Gender Equality Strides Since The Last Women’s World Cup
A gender discrimination lawsuit brought forth by Abby Wambach and a team of international soccer stars against FIFA and the
Canadian Soccer Association made the world take note of the gross gender inequality occurring within the professional world of sports. The suit’s main point centered around women being made to play the 2015 World Cup on artificial grass as opposed to real grass. With the World Cup now under a year away we ask how much –if at all- the gap between women’s and men’s games have been bridged.
Norway & NZL Win Equal Pay
In October of last year, Norway’s FA announced that its female national team would be the first in the world to receive the same pay as the men’s. A few months ago and New Zealand’s FA followed suit offering its women’s team equal pay, prize money, rights for image use, and travel budget.

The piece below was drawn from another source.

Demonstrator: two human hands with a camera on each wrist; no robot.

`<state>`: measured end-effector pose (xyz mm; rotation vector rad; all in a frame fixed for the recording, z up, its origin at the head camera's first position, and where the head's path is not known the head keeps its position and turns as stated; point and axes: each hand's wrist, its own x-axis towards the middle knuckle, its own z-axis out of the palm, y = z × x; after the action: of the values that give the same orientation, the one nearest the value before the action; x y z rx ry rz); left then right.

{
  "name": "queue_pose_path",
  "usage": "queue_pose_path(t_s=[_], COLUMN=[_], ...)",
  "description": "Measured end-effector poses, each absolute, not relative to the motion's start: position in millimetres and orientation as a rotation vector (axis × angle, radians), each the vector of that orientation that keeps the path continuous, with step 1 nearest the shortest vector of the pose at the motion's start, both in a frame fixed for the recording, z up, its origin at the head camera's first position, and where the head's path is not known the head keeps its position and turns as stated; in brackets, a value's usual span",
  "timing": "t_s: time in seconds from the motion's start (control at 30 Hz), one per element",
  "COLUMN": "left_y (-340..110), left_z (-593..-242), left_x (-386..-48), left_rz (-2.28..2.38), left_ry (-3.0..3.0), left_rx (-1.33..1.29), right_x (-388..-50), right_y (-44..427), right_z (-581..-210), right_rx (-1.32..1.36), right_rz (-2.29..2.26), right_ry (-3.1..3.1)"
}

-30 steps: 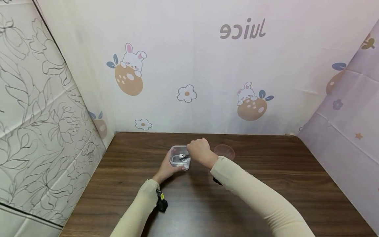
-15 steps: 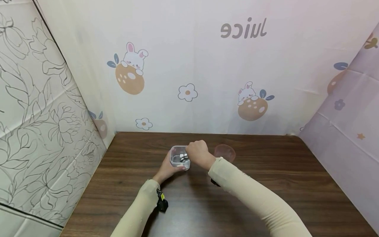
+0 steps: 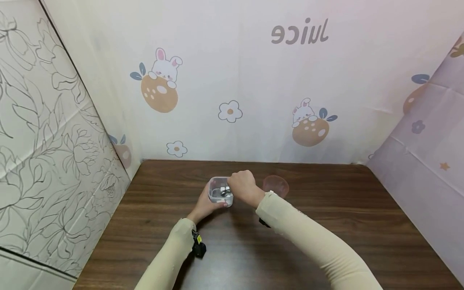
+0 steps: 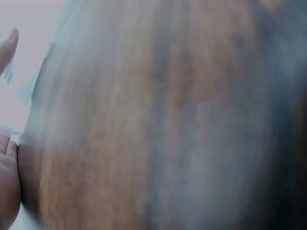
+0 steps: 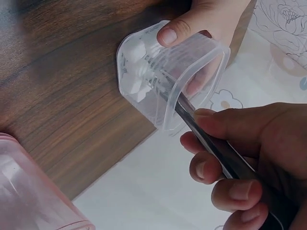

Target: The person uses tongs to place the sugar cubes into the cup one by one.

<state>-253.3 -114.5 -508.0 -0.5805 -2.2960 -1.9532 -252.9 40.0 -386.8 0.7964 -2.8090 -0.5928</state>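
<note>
Fingers (image 5: 204, 165) of the right hand (image 3: 242, 184), now slightly more left, pinch a grey metal utensil (image 5: 232, 163). Those of the left hand (image 3: 205, 205) still grip the clear square plastic container (image 5: 162, 109).

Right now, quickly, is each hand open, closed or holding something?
Left hand: holding the clear plastic container by its sides.
Right hand: gripping a metal tool whose far end is inside the container.

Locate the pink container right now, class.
In the head view, the pink container is on the table, right of the clear container, partly hidden by the right sleeve.
</note>
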Motion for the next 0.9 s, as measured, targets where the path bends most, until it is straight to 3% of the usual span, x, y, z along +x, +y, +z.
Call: queue_pose_path(t_s=[0.9], left_y=[-116.4], left_z=[-546.3], left_x=[-276.8], left_rz=[-1.834], left_ry=[-2.411], left_rx=[-0.423], right_x=[-251.4], right_y=[76.0], right_z=[-375.1], right_rx=[0.835], right_rz=[-0.366], right_ry=[-2.786])
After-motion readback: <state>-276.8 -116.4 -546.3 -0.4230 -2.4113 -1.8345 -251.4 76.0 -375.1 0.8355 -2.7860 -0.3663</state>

Before the collective bargaining agreement, female Norwegian players earned less than half of their male counterparts. While not as glass-shattering as Norway’s or New Zealand’s agreements, the USWNT reached an improved collective bargaining agreement in 2017 that saw base wages increase by 30%, a bonus compensation increase, enhanced travel benefits, per diem equal to that of the US men’s team, and financial support for pregnant players or those that adopt. Despite these advances the women’s team did not withdraw a federal complaint filed with the Equal Employment Opportunity Commission that charged the USSF with wage discrimination.
Liga MX Femenil
Mexico’s first professional women’s soccer league had its inaugural season in 2017. The second season of Liga MX Femenil saw two new teams added to the league which now totals 18. The newly formed league is a palpable sign that Mexico is ready to invest in female professional sports. The most attended match was a Leon-Chivas game that brought in 25,000 spectators. The league looks promising despite some interesting quirks such as only being able to field Mexican-born players younger than 24 (with the exception of four players older than 24 per side). This controversial rule means that midfielder Veronica Pérez -who has been capped 89 times for her national team- cannot play in her country’s domestic league.
Grass Is Back
Artificial grass is the bane of all soccer players. When Megan Rapinoe was asked how she feels about the surface she quipped, “It’s basically playing on padded concrete.” Due to vociferous cries from those in the dissenting party, it’s just about safe to say that artificial grass will never again be used at another women’s World Cup. Perhaps the switch back to grass was inevitable, but there’s nothing like a lawsuit and celebrity pressure from the likes of Tom Hanks and Kobe Bryant to put an end to the turf war.
NWSL Rallies On
Before the National Women’s Soccer League there was the WUSA and the WPS, both now defunct. Learning from its predecessors, in 2016 the NWSL became the first professional women’s soccer league to tally a fourth year. Now the league is six years strong and continuing to make adjustments. At the start of the 2018 season the league raised its salary cap from 315k to 350k. The minimum ($15,750) and maximum salaries ($44,000) were also raised. While the salary increases may have been marginal, players can be most excited about the doing away with the amateur player rule that allowed clubs to not pay amateur players that filled in for national teams players while they were on international duty. The new rule means that interim players must sign contracts equal to that of the league’s minimum wage.
International Soccer Tournaments
The highly competitive SheBelieves Cup was launched in 2016 and features a 4-team group stage only format. Games average an attendance of 12,437 per match and bring together the best women’s teams in the world. The tournament is now considered one of the most prestigious international women’s tournaments in the world. In addition to the SheBelieves Cup, the world stage may be graced by yet another top-notch tournament. FIFA’s president Gianni Infantino -who ran under a platform of investing in the women’s game- recently broached the idea of a 16-team competition that would become the de-facto second most venerable women’s tournament behind the World Cup.
However, with election year around the corner, Infantino could just be using the proposal as a way to ease his passage into a second term as FIFA’s president.
Despite only being able to describe some of the recent advances as minor, it’s important to note that many a woman’s sport has failed or remained stagnant in the past. The march forward may be incremental but it’s at least moving in the direction towards equality.